Libertarians by definition recoil at the notion of oversight from a single powerful source. But crossing the Koch brothers, two of the nation's biggest conservative political donors, is risky, especially for young employees who want to find jobs elsewhere in conservative politics.
"After all this, if the Koch apparatus seizes control, their careers are over," Taylor said, referring to the employees who spoke out against the Koch move.
The Kochs are asking a Kansas court to enforce an old agreement that would give the brothers control of the four-person shareholder group that governs the institute as well as the authority to appoint a majority of a separate 16-member board.
The Koch brothers and Cato Institute President Edward Crane currently hold three of those seats. The fourth was vacated when Cato's chairman emeritus died in October. The Kochs argue that the shares should revert to the remaining three founders instead of to the chairman's wife.
Cato scholars fear that the brothers intend to fold the nonprofit into their empire of explicitly Republican groups because the Kochs have been backers of Americans for Prosperity and FreedomWorks. Both organizations played an active and crucial role in 2010 by helping Republicans secure control of the House and gain seats in the Senate.
The liberal watchdog group Common Cause called Friday for an IRS investigation of the Kochs' efforts "to use Cato's corporate structure and tax-exempt status to serve their own political and economic interests."
Cannon said he was working on a book to be published by Cato with another health care expert, who backed out when the lawsuit was filed because he did not "want his work to be dismissed."
As controversial as the Koch brand has become in Washington, D.C., convincing Cato sympathizers to publicly voice their support may be difficult given the Kochs' reach.
Conservative organizations including Americans for Prosperity, the Club for Growth and FreedomWorks did not respond to Roll Call's requests for comment. Even Norquist, who rarely passes up an interview opportunity, declined to weigh in.
"There is a nice correlation between people who remain silent and those who receive Koch money," said Jim Harper, director of information policy studies at Cato.
Privately, conservative power brokers in Washington admit they are alarmed by the institute's decision to take this family feud public, a concern heightened by Cannon's pitch at the Wednesday meeting.
Some may even be rooting for the Koch takeover. Republicans do not have an action-oriented research organization to match the might of the Center for American Progress, which was established during George W. Bush's administration as an outpost for Democrats.
"A lot of people in the Republican establishment look at places like Cato and [the American Enterprise Institute] ... and think that [they're] just too sleepy," said an official at another conservative think tank.

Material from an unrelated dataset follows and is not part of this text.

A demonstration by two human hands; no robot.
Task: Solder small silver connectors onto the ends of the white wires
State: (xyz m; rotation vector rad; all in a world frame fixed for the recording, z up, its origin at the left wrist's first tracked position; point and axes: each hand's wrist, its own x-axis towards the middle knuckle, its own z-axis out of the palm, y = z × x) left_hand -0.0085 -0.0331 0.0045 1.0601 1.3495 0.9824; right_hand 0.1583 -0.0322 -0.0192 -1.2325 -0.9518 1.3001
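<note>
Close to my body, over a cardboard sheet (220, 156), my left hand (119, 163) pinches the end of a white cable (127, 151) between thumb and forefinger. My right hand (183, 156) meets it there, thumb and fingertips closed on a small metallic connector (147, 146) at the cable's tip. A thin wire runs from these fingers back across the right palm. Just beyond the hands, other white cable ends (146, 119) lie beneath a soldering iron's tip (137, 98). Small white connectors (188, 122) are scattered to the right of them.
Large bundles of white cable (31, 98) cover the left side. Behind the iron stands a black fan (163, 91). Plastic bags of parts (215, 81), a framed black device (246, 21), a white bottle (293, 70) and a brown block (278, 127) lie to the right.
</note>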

Indeed, Cato scholars — as isolationist in practice as they are in policy — have long prided themselves on staying above the political fray.
"We're afraid that a Vichy Cato would look like CAP," Taylor said. "That's a relatively new model and not one that is well-represented on the right."
Koch officials deny any political motivation.
"We view recent events as evidence that Cato's leadership has turned its back on these core principles," Charles Koch said in a statement released Thursday night. "Some have speculated that we would micro-manage the enterprise. Others have suggested we would turn Cato into a partisan Republican organization. These rumors are absolutely false."
When Wes Edwards, deputy general counsel of Koch Companies Public Sector LLC, was asked about the think tank's recent actions and the scholars' resignation threats, he said, "We think it is unfortunate."
"Cato officers could have avoided this and they chose not to. ... We did not seek to make this public," he said.
Correction: March 20, 2012
An earlier version of the article incorrectly identified the think tank’s fourth shareholder, William Niskanen, as a Cato co-founder. He was chairman emeritus upon his death in October.